That is quite a project! And interesting, too. Thank you for letting
me know. Now I understand what you mean by ``universe of types
actually grew quite large, that large that the linear search in the
registry is not an option for us anymore.''

What your message has made it very clear, to me, is that we really
need the standard type representation library -- hopefully being part
of Stdlib and eventually integrated with the compiler. For one, it is
high time we standardized the spelling of the ('a,'b) eq type and its
constructor. Mainly, as your message has well demonstrated, an
efficient trep is actually non-trivial, and takes lots of experience
to design. Incidentally, the situation on Haskell is very similar:
Typeable is now well integrated with the compiler. It is quite a
popular library.

I'd also like to draw attention to truly type-indexed heterogeneous
collections where trep is a part of a key rather than a part of a
value. To explain what I mean, let's recall the state of the art of
heterogeneous collections. Let ('key,'v) coll be an ordinary
homogeneous collection (a map, a hashtable, or an associative list)
with a look-up function
        lookup : 'key -> ('key,'v) coll -> 'v option
We can turn it into a heterogeneous collection that stores data of
various types by using dynamics dyn: an existential that contains the
data of some type t along with t trep, the representation of the type t.
You have showed a very efficient dyn (which I will keep in mind, thank
you). The dyn extraction
        from_dyn_opt : 'a trep -> dyn -> 'a option
checks if the trep given as an argument matches trep stored inside
dyn, and if so, returns dyn's value, of the requested type. Related
        from_dyn : 'a trep -> dyn -> 'a
throws an exception on mismatch. The
heterogeneous collection is then ('key, dyn) coll, with the
look-up operation that is a `composition' of lookup and from_dyn

        let lookup_het : 'key -> 'a trep -> ('key,dyn) coll -> 'a option =
          fun key trep coll ->
            match lookup key coll with
            | None -> None
            | Some dyn -> Some (from_dyn trep dyn)

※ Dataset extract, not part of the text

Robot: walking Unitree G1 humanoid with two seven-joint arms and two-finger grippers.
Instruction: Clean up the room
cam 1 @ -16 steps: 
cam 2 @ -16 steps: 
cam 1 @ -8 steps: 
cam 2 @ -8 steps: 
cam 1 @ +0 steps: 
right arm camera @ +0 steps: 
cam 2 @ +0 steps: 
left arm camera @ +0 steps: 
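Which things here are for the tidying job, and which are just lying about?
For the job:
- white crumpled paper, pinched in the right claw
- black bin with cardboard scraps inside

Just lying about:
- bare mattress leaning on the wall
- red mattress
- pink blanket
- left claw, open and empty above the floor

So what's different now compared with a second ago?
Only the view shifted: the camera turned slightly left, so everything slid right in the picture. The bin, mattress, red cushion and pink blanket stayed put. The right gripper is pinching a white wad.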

I grant the elegance of the implementation and the reuse of the
existing collections. What bothers me however is that the 'a trep is
a part of the element value (part of dyn) rather a part of the
key. The real lookup is done solely on the key, and the
trep comparison is used as a verification, just to make sure we found
the right dyn. If the code is correct, the check does not
fail. Somehow I am always bothered by operations whose results isn't
actually used but still have to be done. Wouldn't it be nice if all
operations advanced us towards the goal, with no need for looking back
and double-checking.

Heterogeneous collections, at least, could be designed that way. Here
is the gist:
        type 'key binding = B : 'key * 'a trep * 'a -> 'key binding
(a more efficient existential could be designed, following the ideas
of your message.) The binding is what its name says: an association of
the key, the trep, and the value. The simplest heterogeneous
collection, the analogue of association lists, is a list of bindings.
        type 'key halist = 'key binding list

let lookup_hetkey : type a key. key -> a trep -> key halist -> a option =
  fun key trep coll ->
    let rec loop : key halist -> a option = function
      | [] -> None
      | B (key',trep',v) :: t -> match (key=key',teq trep' trep) with
        | (true,Some Refl) -> Some v
        | _                -> loop t
    in loop coll

Now both key and trep equally participate in search: the mismatch of
trep and trep' is not a failure but an indicator to continue search.
The clear drawback is that the shown code uses a linear search -- and
we cannot use off-the-shelf Maps or hashtables to speed it up. Still,
an adaptation of an extant Hashtable is rather straightforward. In
fact, the following file

        http://okmij.org/ftp/ML/hetcoll.ml

shows the implementation of type-indexed heterogeneous hash tables. It
is almost the same as Stdlib.Hashtable, but stripped to bare minimum
and slightly adjusted. (The biggest adjustment has nothing to do with
types; I simply didn't like how resizing was implemented). 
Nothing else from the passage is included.